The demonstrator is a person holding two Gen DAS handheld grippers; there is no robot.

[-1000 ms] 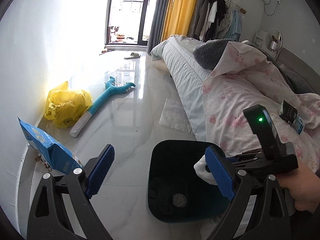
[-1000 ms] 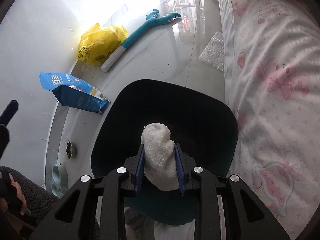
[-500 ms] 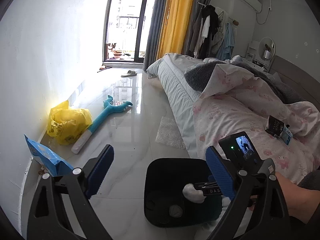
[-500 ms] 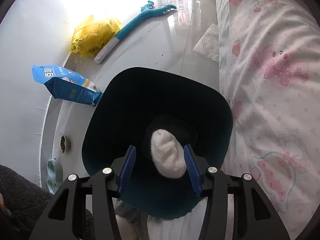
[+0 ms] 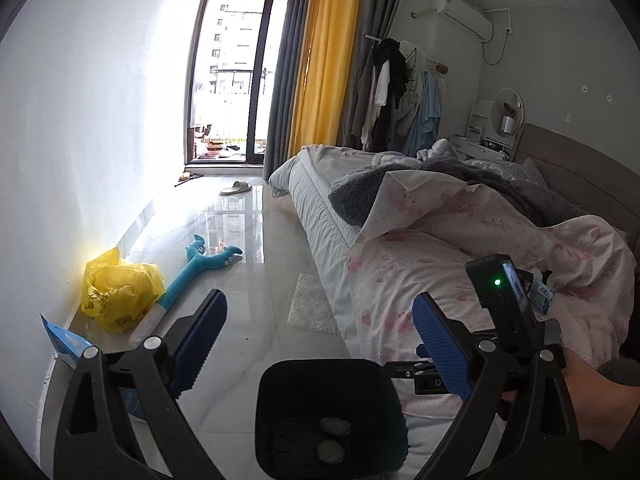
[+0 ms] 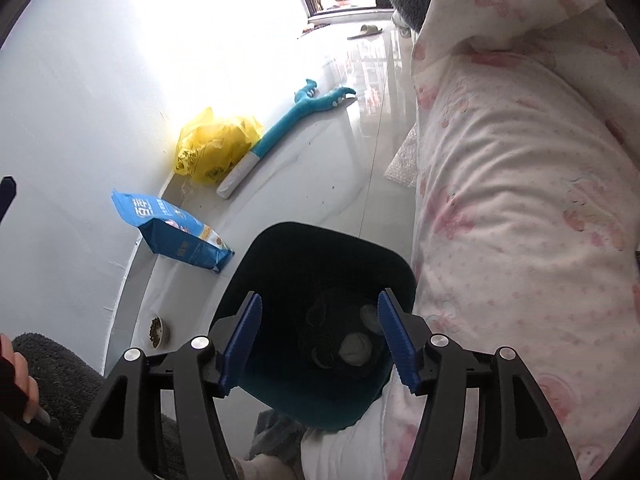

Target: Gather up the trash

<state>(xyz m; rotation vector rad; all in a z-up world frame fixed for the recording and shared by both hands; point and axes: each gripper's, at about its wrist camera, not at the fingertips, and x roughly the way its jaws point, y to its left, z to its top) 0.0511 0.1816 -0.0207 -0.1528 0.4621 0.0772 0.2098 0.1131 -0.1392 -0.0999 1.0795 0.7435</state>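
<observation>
The bed [image 5: 460,248] with its pink printed cover [image 6: 520,200] takes the right side of both views. Only the left wrist view shows the room behind it: the balcony door [image 5: 236,64], the yellow curtain [image 5: 324,56] and the clothes on a rack [image 5: 396,92].

The dark bin [image 6: 320,264] stands on the floor just beside the bed. The right wrist view looks down into it, and two pale wads of trash [image 6: 354,350] lie on its bottom. The left wrist view also shows the bin [image 5: 280,392], from a lower angle.

Along the wall lie a yellow bag [image 6: 212,148], a blue pouch [image 6: 176,236] and a teal claw toy [image 6: 296,120]. The small bowl of pellets [image 6: 157,330] shows only in the right wrist view.

The right gripper [image 6: 320,340] hangs over the bin with jaws wide apart and nothing between them. The left gripper [image 5: 320,344] is also spread wide and holds nothing.
</observation>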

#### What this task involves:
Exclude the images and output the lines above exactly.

#### Reply:
The demonstrator is a person holding two Gen DAS handheld grippers; there is no robot.

[-1000 ms] 
[-1000 ms] 
[-500 ms] 
[-500 ms] 
[+0 ms] 
[+0 ms] 

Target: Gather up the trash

<state>(xyz m; rotation vector rad; all in a z-up world frame fixed for the recording and shared by both hands; point and axes: each gripper's, at about its wrist camera, not at the fingertips, and x roughly the way its jaws point, y to its left, z to its top) 0.0511 0.1816 -0.0207 -0.1528 0.4621 0.0772 0.2098 0.1131 -0.1392 -0.0999 1.0795 0.7435</state>
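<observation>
The bed [image 5: 460,248] with its pink printed cover [image 6: 520,200] takes the right side of both views. Only the left wrist view shows the room behind it: the balcony door [image 5: 236,64], the yellow curtain [image 5: 324,56] and the clothes on a rack [image 5: 396,92].

The dark bin [image 6: 320,264] stands on the floor just beside the bed. The right wrist view looks down into it, and two pale wads of trash [image 6: 354,350] lie on its bottom. The left wrist view also shows the bin [image 5: 280,392], from a lower angle.

Along the wall lie a yellow bag [image 6: 212,148], a blue pouch [image 6: 176,236] and a teal claw toy [image 6: 296,120]. The small bowl of pellets [image 6: 157,330] shows only in the right wrist view.

The right gripper [image 6: 320,340] hangs over the bin with jaws wide apart and nothing between them. The left gripper [image 5: 320,344] is also spread wide and holds nothing.
</observation>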

With that, the output is done.